Mögliche Einflussfaktoren für eine Erkrankung
Forscher vermuten, dass die Vererbung bei der Entwicklung einer Glutenenteropathie eine Rolle spielt. Gestützt wird die These durch die Beobachtung, dass etwa zehn Prozent der Verwandten ersten Grades von Zöliakie-Patienten mikroskopisch sichtbare Veränderungen der Dünndarmschleimhaut zeigen. Damit kommt die Krankheit hier häufiger vor als in der Normalbevölkerung. Wie die Glutenunverträglichkeit vererbt wird, ist jedoch unklar. Ein spezifisches »Zöliakie-Gen« konnte bisher noch nicht gefunden werden.

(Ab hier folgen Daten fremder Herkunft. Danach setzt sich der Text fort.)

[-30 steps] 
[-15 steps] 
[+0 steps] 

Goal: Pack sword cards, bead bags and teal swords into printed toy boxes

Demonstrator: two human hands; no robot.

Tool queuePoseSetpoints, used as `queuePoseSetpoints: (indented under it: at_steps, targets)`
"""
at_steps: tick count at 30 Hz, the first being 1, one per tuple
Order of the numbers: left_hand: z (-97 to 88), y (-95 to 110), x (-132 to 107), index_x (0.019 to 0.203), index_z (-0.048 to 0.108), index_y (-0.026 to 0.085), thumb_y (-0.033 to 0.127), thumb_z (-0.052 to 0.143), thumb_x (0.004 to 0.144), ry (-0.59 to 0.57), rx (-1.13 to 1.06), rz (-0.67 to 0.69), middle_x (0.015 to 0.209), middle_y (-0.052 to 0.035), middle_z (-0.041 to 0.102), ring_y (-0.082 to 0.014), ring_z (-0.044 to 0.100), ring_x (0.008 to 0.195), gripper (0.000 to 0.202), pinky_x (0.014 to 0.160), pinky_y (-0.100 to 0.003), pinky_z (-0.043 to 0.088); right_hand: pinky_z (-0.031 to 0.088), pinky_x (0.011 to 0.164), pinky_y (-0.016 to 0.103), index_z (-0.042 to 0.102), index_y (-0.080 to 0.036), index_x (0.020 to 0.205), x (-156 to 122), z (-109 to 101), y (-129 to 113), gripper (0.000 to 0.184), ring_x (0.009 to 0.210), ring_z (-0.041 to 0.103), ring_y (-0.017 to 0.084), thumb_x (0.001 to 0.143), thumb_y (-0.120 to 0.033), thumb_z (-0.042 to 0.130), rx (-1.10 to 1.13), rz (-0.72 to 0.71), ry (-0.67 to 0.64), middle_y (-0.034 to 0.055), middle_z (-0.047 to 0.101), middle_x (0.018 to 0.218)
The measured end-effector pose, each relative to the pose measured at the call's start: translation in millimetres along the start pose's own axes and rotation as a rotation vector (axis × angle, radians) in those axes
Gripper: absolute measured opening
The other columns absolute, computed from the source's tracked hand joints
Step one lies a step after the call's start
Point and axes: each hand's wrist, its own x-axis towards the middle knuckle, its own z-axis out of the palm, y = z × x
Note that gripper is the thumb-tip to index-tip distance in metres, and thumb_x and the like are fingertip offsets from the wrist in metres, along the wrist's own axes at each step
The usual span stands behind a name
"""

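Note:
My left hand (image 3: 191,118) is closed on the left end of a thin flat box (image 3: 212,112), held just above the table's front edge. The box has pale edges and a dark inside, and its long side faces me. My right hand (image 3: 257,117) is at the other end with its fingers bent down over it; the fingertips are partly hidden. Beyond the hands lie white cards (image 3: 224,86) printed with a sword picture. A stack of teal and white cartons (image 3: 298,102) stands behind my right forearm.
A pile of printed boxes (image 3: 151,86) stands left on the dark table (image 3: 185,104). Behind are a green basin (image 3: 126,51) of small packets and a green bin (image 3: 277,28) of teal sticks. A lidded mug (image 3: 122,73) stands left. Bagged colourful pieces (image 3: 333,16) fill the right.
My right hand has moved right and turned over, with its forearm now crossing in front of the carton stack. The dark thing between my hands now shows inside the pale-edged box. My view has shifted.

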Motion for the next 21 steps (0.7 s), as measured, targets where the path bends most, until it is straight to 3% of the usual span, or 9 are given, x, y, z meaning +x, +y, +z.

Des Weiteren wird eine frühe glutenhaltige Beikost diskutiert. So konnte in Schweden (wo sehr früh beigefüttert wir eine Zunahme der Zöliakie-Erkrankungen
von 1,7 auf 3,1 pro 1.000 Lebendgeburten nachgewiesen werden, während im genetisch gleichen Dänemark die Anzahl der Zöliakie-Erkrankten im selben Zeitraum stabil blieb.

Welche Beschwerden treten auf?
Vielfältig und unspezifisch sind die Beschwerden von Zöliakiebetroffenen für sich alleine genommen. Erst in ihrer Kombination und Resistenz (Widerstandsfähigkeit) gegen allgemeine Maßnahmen geben sie Anlass zum Verdacht auf Zöliakie. Allerdings: Nicht jeder Bauchschmerz sollte gleich Anlass zu Sorge geben, insbesondere, wenn er innerhalb einer Woche wieder kuriert ist. Denn bei den meisten Menschen, die an Zöliakie leiden, bestehen die Symptome ungebessert über viele Monate.